Villa La Massa and its sovereign view
of summer heat, the Arno shimmering
in its slow move from hills to town

and we admired how the swallows skim
their own reflection in the stream,
their wings untouched by water

and you expressed concern at this great cost
of energy against small gain –
a tiny insect against power lost

in that great swoop and up again –
angling to find your answers in
the Bibled God who watches all

and I reminded you He sees
the sparrow fall but does not catch
its plummet to uncaring soil.

Later in town we saw a truck parked on the wrong side of the street,
white, with red writing on its unforgiving walls:
SANGUE e ORGANI
a curbside hospital,
dispenses and receives, hacks out,
its grim collateral

Again on the carved terrace as I watched
geese float against the rivers’s flow,
the troubled sky for some time holding back
its rain, and listened as a single church bell cut
the hour in half and then again made whole.

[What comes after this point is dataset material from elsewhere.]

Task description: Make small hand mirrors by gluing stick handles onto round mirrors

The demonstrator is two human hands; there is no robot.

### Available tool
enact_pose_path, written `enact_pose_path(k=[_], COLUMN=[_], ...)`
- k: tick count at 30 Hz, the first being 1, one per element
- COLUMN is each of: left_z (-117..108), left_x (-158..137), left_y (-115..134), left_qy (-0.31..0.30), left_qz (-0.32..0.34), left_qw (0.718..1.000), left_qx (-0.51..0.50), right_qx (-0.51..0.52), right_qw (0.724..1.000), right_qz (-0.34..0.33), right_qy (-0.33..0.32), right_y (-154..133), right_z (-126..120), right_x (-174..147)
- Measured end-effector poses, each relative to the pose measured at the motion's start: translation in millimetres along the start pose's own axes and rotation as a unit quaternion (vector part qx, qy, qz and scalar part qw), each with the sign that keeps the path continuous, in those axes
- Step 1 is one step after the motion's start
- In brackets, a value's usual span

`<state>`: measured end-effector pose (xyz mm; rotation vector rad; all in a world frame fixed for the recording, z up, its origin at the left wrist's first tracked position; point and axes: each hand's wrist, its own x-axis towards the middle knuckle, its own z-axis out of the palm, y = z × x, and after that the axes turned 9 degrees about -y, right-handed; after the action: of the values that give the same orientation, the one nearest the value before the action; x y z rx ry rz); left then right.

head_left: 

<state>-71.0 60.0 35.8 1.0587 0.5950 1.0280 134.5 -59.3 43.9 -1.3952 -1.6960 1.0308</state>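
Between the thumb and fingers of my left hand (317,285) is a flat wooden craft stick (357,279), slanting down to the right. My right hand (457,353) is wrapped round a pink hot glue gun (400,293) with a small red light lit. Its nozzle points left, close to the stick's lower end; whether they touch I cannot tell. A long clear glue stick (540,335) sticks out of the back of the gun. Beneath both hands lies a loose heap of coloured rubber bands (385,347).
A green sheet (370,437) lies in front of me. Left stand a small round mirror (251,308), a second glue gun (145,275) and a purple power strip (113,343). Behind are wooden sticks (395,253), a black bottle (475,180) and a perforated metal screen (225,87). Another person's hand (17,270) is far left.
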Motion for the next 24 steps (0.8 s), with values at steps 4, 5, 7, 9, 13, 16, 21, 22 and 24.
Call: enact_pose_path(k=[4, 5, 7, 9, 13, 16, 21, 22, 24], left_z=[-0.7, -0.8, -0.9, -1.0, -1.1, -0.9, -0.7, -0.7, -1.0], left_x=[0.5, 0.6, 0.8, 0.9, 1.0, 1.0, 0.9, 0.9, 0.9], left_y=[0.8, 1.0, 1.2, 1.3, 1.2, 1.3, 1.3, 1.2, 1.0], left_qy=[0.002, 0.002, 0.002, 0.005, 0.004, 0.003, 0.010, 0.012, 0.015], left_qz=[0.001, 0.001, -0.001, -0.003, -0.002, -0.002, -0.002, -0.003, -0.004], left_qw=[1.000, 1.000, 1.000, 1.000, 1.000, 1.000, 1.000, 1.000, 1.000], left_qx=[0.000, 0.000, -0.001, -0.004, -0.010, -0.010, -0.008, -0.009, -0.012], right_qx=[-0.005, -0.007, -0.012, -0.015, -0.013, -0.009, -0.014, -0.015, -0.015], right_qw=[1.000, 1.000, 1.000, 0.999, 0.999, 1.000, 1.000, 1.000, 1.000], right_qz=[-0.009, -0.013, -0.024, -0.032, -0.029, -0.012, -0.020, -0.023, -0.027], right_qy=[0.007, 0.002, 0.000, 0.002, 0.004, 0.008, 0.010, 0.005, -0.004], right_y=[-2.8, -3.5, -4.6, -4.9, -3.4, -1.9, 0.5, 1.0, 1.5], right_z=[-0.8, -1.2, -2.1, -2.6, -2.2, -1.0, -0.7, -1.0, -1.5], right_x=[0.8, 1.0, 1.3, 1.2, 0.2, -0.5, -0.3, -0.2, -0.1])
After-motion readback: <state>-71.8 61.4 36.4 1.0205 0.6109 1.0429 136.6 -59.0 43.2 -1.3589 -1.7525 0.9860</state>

I wondered if the answer was
the fish that leaps
out of the water to recall
the gnat to its own darkness
as we all must feed.

Old Movies

I watched a movie made before I was,
Fred Astaire and Ginger Rogers gliding to
Let’s face the music and dance
and you, under false light in another room,
just home from the hospital,
your right side gone, what’s left unable
to hold you, your deep voice snagged
to a whimper, limbs stretched on the hard
plastic of a hospital bed inherited
from a dead woman. And sitting there

I was swept into the smooth
sway and leap of the dance,
swung into the song’s
trouble and teardrops.

Later, Charlie Chaplin came on,
Monsieur Verdoux knocked at the blade
Of the guillotine without regret,
and Hitchcock’s birds plunged to their prey
and did not allow vertigo to interrupt them.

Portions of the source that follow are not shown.